Daher muß etwas Tiefergehendes hinter der weltweiten Scheidungsepidemie stecken als nur eine Änderung der Rechtsprechung. Der Publizist Joseph Epstein berührte diesen Punkt, wenn er schrieb, daß man vor noch nicht allzulanger Zeit „mit einer Scheidung sozusagen die offizielle Bestätigung für die eigene Charakterlosigkeit ausgestellt bekam“. Heute hingegen sei es „in einigen Kreisen anscheinend eher die Ausnahme, wenn man noch keine Scheidung hinter sich hat. Dort wird das lebenslange Zusammenleben in den Fesseln einer einzigen Ehe möglicherweise sogar als ein Mangel an Phantasie gedeutet“ (Divorced in America).
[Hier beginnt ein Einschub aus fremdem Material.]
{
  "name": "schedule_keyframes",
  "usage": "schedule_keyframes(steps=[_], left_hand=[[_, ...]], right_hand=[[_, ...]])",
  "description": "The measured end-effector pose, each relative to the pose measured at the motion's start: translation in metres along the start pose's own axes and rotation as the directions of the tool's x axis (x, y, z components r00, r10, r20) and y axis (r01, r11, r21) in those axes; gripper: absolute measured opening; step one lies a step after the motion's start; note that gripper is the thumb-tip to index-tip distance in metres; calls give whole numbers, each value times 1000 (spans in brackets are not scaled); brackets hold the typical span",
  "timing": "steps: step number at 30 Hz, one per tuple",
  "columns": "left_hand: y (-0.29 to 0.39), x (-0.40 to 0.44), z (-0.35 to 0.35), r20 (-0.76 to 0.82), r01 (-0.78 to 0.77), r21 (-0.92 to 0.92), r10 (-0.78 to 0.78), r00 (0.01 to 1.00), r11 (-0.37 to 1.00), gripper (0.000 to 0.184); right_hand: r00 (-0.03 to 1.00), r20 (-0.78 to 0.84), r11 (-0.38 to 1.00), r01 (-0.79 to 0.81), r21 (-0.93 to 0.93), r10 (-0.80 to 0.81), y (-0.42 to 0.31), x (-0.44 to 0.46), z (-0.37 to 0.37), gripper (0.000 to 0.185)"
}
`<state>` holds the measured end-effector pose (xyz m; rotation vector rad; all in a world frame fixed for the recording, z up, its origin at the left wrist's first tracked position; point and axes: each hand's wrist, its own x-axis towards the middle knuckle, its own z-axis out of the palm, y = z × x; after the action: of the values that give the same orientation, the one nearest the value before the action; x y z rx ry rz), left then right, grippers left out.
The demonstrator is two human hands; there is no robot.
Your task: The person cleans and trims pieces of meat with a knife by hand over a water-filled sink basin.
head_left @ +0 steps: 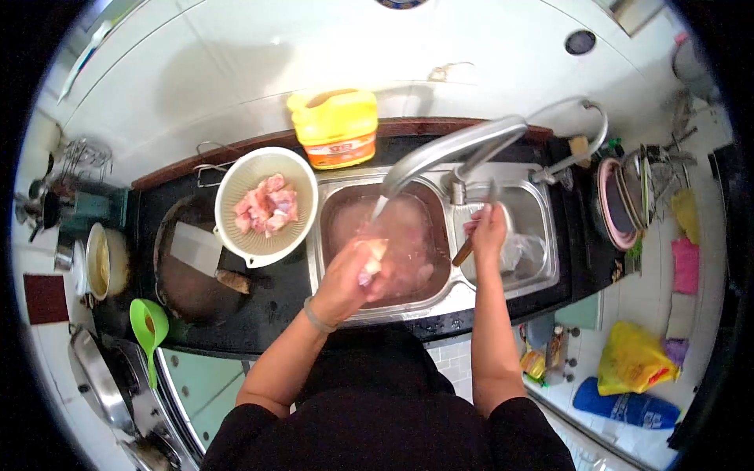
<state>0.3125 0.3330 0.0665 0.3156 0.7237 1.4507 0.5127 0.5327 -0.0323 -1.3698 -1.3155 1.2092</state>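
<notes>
White tiled wall (338, 47) bends round the far side of my kitchen, above a black stone countertop (271, 314) that holds everything within arm's reach. A stainless-steel double sink (452, 300) is set into it straight ahead of me. Its left basin (320, 251) holds cloudy pinkish water (408, 235), with pale lumps dimly visible beneath. Left of that, a dark round chopping board (196, 298) lies flat, a broad enough rest for the wooden-handled steel cleaver (196, 247) across it. Between board and basin stands a round white plastic colander (243, 173) with pink raw meat chunks (267, 206) inside; I judge its place suits a short reach, and its slotted wall lets drips out. A bright yellow plastic jug (336, 129) stands against the far wall, out of my way. An arched silver tap (455, 145) points into the left basin. My left hand (349, 275), fingers curled, grips a pale yellow-pink piece of meat (375, 250) below the spout, likely so splashes stay in the basin. Over the right basin (543, 228), my right hand (488, 229) is closed round what looks like a brown-handled knife (463, 253), kept apart from the other hand, perhaps for safety.
</notes>
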Motion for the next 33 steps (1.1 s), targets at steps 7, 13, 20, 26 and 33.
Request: schedule_keyframes(steps=[7,13,20,26,33], left_hand=[[-4,-1,25,-117,-15,54,21,993,998,25],[-10,-5,32,-138,-61,185,88,987,981,25],[-7,-8,43,-247,-104,290,179,952,951,20],[-8,-6,42,-243,-108,379,211,947,919,22],[-1,-5,27,-186,-60,363,135,973,930,26]], right_hand=[[673,469,617,730,-295,-572,-109,-133,13,11],[601,592,494,793,-356,-537,-119,-141,17,10],[656,428,529,755,-387,-622,-128,-150,24,15],[814,266,645,575,-504,-517,-76,-102,21,8],[902,21,723,-360,590,432,9,8,-14,13]])
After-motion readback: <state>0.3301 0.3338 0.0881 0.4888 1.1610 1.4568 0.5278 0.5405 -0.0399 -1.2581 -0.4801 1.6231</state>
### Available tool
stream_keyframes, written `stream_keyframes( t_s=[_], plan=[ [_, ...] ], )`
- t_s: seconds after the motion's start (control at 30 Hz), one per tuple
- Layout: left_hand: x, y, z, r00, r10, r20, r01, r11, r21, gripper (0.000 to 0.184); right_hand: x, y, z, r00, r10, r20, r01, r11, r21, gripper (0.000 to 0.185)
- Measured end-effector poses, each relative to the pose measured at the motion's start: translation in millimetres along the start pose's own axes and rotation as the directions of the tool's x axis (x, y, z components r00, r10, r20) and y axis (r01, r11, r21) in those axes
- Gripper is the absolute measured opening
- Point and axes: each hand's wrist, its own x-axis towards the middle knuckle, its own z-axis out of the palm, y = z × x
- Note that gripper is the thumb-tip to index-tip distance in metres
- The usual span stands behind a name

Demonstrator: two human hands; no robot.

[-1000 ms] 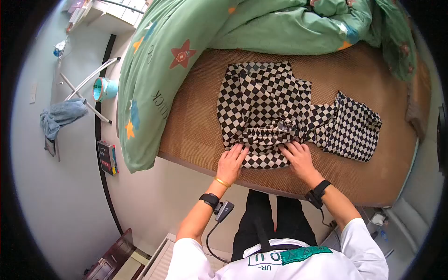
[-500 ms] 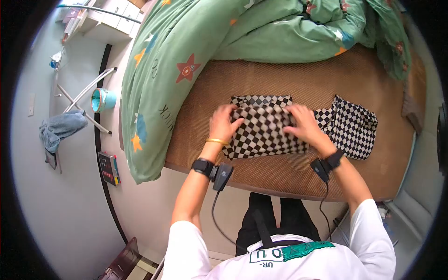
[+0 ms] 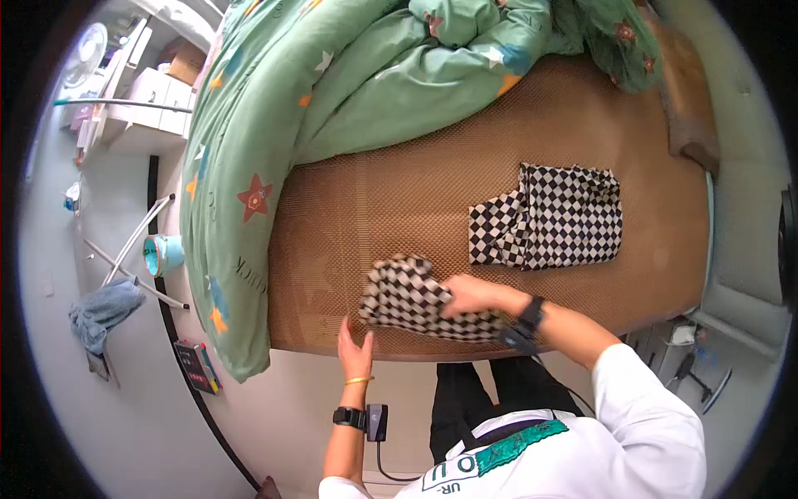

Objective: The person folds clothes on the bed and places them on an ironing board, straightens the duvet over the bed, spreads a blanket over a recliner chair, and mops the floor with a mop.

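Note:
A black-and-white checkered cloth (image 3: 403, 293), folded and slightly blurred, lies near the front edge of the bed. My right hand (image 3: 470, 296) is on its right part, fingers curled into the fabric. Just off its lower left corner is my left hand (image 3: 356, 356), with thumb and fingers apart and nothing in it. Farther back and to the right rests a second checkered garment (image 3: 572, 218), folded flat with a narrower part to its left; neither hand touches it.
A brown woven mat (image 3: 349, 208) covers the bed. A green star-patterned quilt (image 3: 249, 150) is heaped along the left and back. On the floor at left stand a turquoise bucket (image 3: 169, 254) and a rack with a denim garment (image 3: 104, 312) hanging on it.
The checkered cloth under my hands now lies nearer the front edge, smaller and apart from the other garment. My left hand has let go and moved toward me. The camera view has shifted.

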Motion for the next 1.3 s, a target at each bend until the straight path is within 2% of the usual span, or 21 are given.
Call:
stream_keyframes(
  t_s=[0.13, 0.23, 0.3, 0.37, 0.4, 0.43, 0.53, 0.63, 0.7, 0.73, 0.77, 0.8, 0.87, 0.9, 0.93, 0.97, 1.03, 1.13, 1.2, 1.23, 1.3],
  plan=[
    [-56, 12, -5, 0.991, -0.111, 0.075, 0.107, 0.993, 0.048, 0.061, -117, 18, -57, 0.998, -0.059, -0.027, 0.061, 0.995, 0.082, 0.035],
    [-88, 16, 0, 0.979, -0.162, 0.127, 0.139, 0.975, 0.175, 0.062, -171, 43, -121, 0.979, -0.027, -0.203, 0.029, 1.000, 0.007, 0.038],
    [-103, 29, -1, 0.971, -0.204, 0.124, 0.181, 0.967, 0.177, 0.063, -173, 91, -166, 0.956, 0.141, -0.256, -0.211, 0.939, -0.271, 0.042],
    [-116, 36, 1, 0.977, -0.158, 0.141, 0.128, 0.971, 0.201, 0.062, -173, 101, -194, 0.862, 0.078, -0.502, -0.392, 0.730, -0.560, 0.060],
    [-123, 39, 0, 0.978, -0.191, 0.088, 0.171, 0.964, 0.202, 0.062, -166, 118, -207, 0.827, -0.138, -0.545, -0.330, 0.665, -0.669, 0.075],
    [-129, 39, -3, 0.980, -0.158, 0.117, 0.128, 0.965, 0.230, 0.061, -161, 126, -217, 0.818, -0.165, -0.550, -0.313, 0.675, -0.668, 0.090],
    [-146, 34, -25, 0.979, -0.186, 0.080, 0.155, 0.941, 0.301, 0.060, -142, 170, -219, 0.855, -0.013, -0.519, -0.290, 0.817, -0.499, 0.112],
    [-150, 29, -55, 0.957, -0.280, 0.076, 0.244, 0.919, 0.309, 0.059, -116, 206, -205, 0.791, -0.047, -0.610, -0.275, 0.863, -0.424, 0.104],
    [-161, 23, -71, 0.939, -0.334, 0.082, 0.299, 0.911, 0.286, 0.059, -120, 178, -189, 0.722, 0.253, -0.644, -0.437, 0.888, -0.140, 0.097],
    [-165, 7, -74, 0.935, -0.345, 0.078, 0.312, 0.908, 0.278, 0.058, -112, 225, -183, 0.701, 0.224, -0.677, -0.438, 0.884, -0.161, 0.095],
    [-170, -2, -79, 0.932, -0.353, 0.082, 0.320, 0.908, 0.269, 0.056, -118, 205, -167, 0.628, 0.361, -0.689, -0.591, 0.798, -0.121, 0.095],
    [-175, 1, -83, 0.933, -0.353, 0.071, 0.322, 0.906, 0.275, 0.056, -117, 301, -162, 0.721, 0.251, -0.645, -0.334, 0.942, -0.007, 0.090],
    [-180, -8, -99, 0.898, -0.425, 0.114, 0.381, 0.881, 0.280, 0.052, -125, 258, -124, 0.629, 0.533, -0.565, -0.553, 0.818, 0.157, 0.071],
    [-185, -21, -104, 0.901, -0.422, 0.102, 0.384, 0.884, 0.267, 0.052, -128, 254, -111, 0.682, 0.587, -0.437, -0.529, 0.808, 0.259, 0.056],
    [-192, -41, -105, 0.923, -0.369, 0.108, 0.344, 0.918, 0.197, 0.050, -129, 219, -91, 0.562, 0.684, -0.464, -0.654, 0.712, 0.257, 0.041],
    [-201, -60, -107, 0.943, -0.313, 0.111, 0.299, 0.946, 0.124, 0.047, -134, 187, -66, 0.554, 0.736, -0.388, -0.590, 0.676, 0.441, 0.029],
    [-223, -94, -124, 0.947, -0.292, 0.133, 0.282, 0.955, 0.091, 0.045, -135, 206, -30, 0.662, 0.741, -0.111, -0.499, 0.547, 0.672, 0.031],
    [-259, -165, -155, 0.943, -0.291, 0.163, 0.298, 0.955, -0.018, 0.043, -119, 146, 36, 0.738, 0.613, -0.281, -0.227, 0.618, 0.753, 0.032],
    [-283, -209, -181, 0.935, -0.307, 0.179, 0.329, 0.938, -0.108, 0.043, -110, -10, 87, 0.782, 0.503, -0.369, -0.045, 0.636, 0.770, 0.035],
    [-293, -230, -200, 0.916, -0.373, 0.149, 0.377, 0.926, 0.001, 0.043, -85, -5, 90, 0.872, 0.451, -0.192, -0.067, 0.499, 0.864, 0.040],
    [-317, -261, -245, 0.886, -0.446, 0.127, 0.438, 0.894, 0.089, 0.042, -69, -95, 120, 0.764, 0.472, -0.441, 0.048, 0.639, 0.768, 0.044]
  ],
)
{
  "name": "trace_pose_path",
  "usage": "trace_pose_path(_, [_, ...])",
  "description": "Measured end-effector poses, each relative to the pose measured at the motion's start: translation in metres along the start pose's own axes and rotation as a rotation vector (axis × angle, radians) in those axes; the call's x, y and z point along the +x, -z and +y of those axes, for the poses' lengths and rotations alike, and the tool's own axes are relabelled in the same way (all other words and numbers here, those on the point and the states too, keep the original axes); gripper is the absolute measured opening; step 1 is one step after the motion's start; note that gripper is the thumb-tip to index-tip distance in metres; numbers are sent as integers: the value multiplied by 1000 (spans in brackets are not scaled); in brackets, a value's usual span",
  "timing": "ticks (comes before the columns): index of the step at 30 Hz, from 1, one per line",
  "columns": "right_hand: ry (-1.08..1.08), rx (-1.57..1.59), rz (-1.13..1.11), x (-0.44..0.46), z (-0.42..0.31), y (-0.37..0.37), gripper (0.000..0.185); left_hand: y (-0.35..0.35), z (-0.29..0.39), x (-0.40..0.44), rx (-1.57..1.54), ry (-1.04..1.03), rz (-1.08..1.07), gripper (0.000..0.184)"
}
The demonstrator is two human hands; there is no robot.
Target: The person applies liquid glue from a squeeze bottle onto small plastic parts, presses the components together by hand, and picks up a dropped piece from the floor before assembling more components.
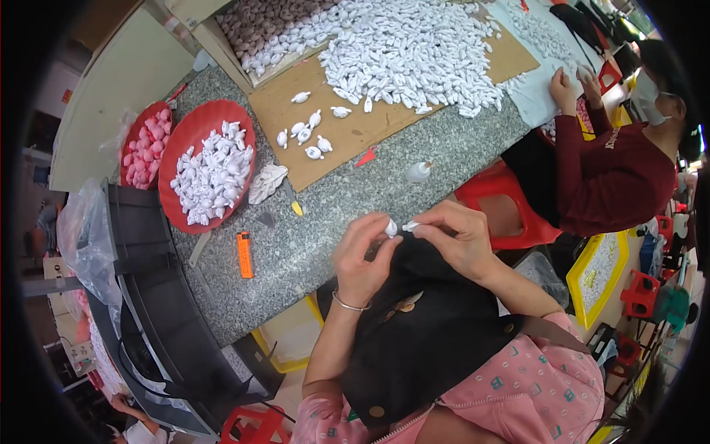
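Observation:
Just over the edge of the speckled stone worktop (318,222), my left hand (361,255) pinches a small rounded white piece (390,229) between thumb and fingers. Facing it, my right hand (460,240) pinches a narrower small white piece (410,226). A short gap separates the two pieces. On the worktop beyond my hands stands a small translucent bottle (418,172) with a nozzle. Several loose rounded white pieces (314,118) lie on the brown cardboard (296,169), near a large heap of small white pieces (414,55).
At left are a red bowl (168,194) of white pieces, another red bowl (124,137) of pink pieces, an orange lighter (245,255), a yellow-tipped tool (296,207) and a crumpled cloth (266,183). A masked person (621,170) sits at right, near a red stool (510,203).

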State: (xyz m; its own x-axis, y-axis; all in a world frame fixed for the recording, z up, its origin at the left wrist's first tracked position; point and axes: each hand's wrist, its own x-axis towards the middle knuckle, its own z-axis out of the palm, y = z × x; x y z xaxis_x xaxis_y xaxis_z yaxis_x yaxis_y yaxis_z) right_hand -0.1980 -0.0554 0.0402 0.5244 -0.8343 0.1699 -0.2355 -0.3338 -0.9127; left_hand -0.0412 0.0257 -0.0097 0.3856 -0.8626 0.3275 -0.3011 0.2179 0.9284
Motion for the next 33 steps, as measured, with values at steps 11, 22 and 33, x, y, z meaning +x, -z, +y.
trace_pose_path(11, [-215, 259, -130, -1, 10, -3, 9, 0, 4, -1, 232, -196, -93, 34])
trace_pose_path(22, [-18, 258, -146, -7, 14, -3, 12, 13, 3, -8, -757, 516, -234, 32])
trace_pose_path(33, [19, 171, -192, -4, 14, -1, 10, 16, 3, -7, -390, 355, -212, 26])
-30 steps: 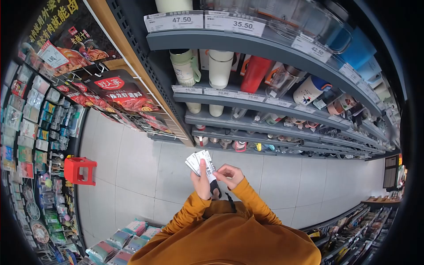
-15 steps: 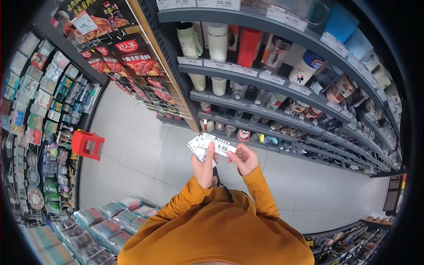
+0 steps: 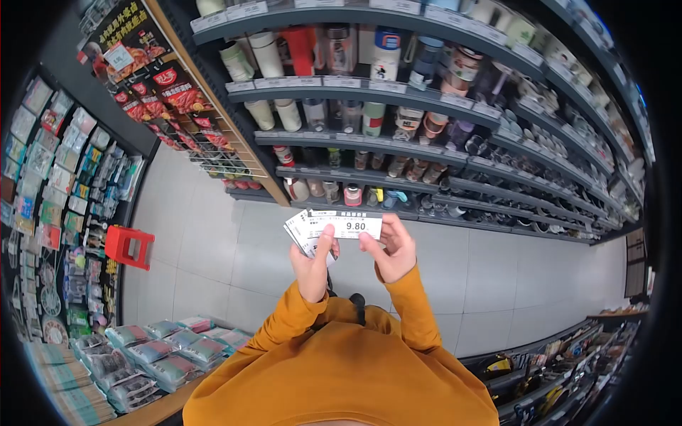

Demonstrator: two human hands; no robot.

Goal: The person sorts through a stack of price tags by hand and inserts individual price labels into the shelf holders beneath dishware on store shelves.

Mit anderen Worten, die grundlegende Einstellung der Menschen zur Ehe hat sich gewandelt. Der Respekt und die Achtung vor einer lange als heilig angesehenen Institution sind im Schwinden begriffen. In der ganzen Welt wird die Scheidung immer akzeptabler. Warum ist das so? Was hat Menschen dazu gebracht, etwas zu akzeptieren, was früher allgemein verurteilt wurde? Könnte es denn sein, daß Scheidungen gar nicht so schlecht sind?